ESTOCAR VENTO
O tema que viralizou em 2015, tirado de um discurso da então presidenta Dilma Rousseff na Assembleia-Geral da ONU, sobre a necessidade de se desenvolver tecnologia para "estocar vento", transformou-se em um dos memes políticos mais duradouros do Brasil, servindo por anos como um símbolo de suposta falta de domínio técnico ou de desorganização do discurso.
Contudo, o tempo não só suavizou a piada, mas também, ironicamente, começou a dar razão à essência do que a ex-presidenta tentava expressar.
A polêmica nasceu de uma simplificação e, talvez, de uma escolha de palavras infeliz, mas o conceito por trás da frase, que era a necessidade de armazenamento de energia proveniente de fontes intermitentes como a eólica (vento) e a solar, provou ser uma das questões mais urgentes e importantes da transição energética global.

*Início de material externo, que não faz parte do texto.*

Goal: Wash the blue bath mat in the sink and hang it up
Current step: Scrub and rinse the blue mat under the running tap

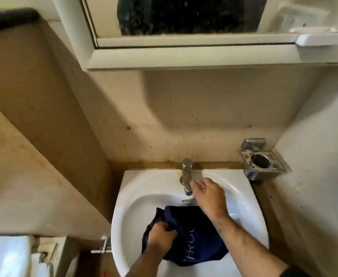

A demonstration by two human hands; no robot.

Dilma não estava propondo guardar o ar em sacos, mas sim que o mundo precisava de tecnologias eficientes, como baterias de larga escala ou outros métodos de conversão, para guardar o excedente de energia gerada quando o sol está forte ou o vento está soprando.
A energia eólica e a solar, apesar de limpas, são intermitentes.
A eletricidade que elas geram é instável, dependendo das condições climáticas, o que pode causar desequilíbrios na rede de distribuição e, em casos extremos, apagões.
O desafio tecnológico de "estocar vento e sol", portanto, é fundamental para garantir a segurança energética e a estabilidade dos sistemas elétricos que dependem cada vez mais dessas fontes renováveis.
Dez anos depois da declaração, o tema do armazenamento de energia é uma das áreas que mais recebe investimentos e inovações no setor.
Empresas e países investem bilhões no desenvolvimento de baterias mais baratas e potentes, em hidrogênio verde, e em outras soluções que efetivamente permitem guardar o que a natureza oferece.
A própria Dilma Rousseff, agora presidente do Novo Banco de Desenvolvimento (Banco dos Brics), tem reiterado a validade de sua observação, destacando que essa é uma das áreas mais importantes para resolver problemas de instabilidade na rede elétrica, citando inclusive blecautes em países europeus com alta penetração de energia eólica e solar.
A queda dos preços das baterias de íons de lítio e o avanço de outras tecnologias de armazenamento (como o "ar comprimido") estão tornando a "profecia" de Dilma uma realidade técnica e economicamente viável.
O episódio se torna, assim, um paradoxo da comunicação e da tecnologia: uma ideia complexa e essencial foi ridicularizada por sua metáfora literal, mas o princípio científico por trás dela se consolidou como uma prioridade global.
A história da frase "estocar vento" serve como um lembrete cáustico sobre como o debate público muitas vezes prioriza a sátira imediata em detrimento da visão de longo prazo em questões de ciência e infraestrutura.
O que você pensa sobre a forma como o debate público simplifica questões técnicas complexas?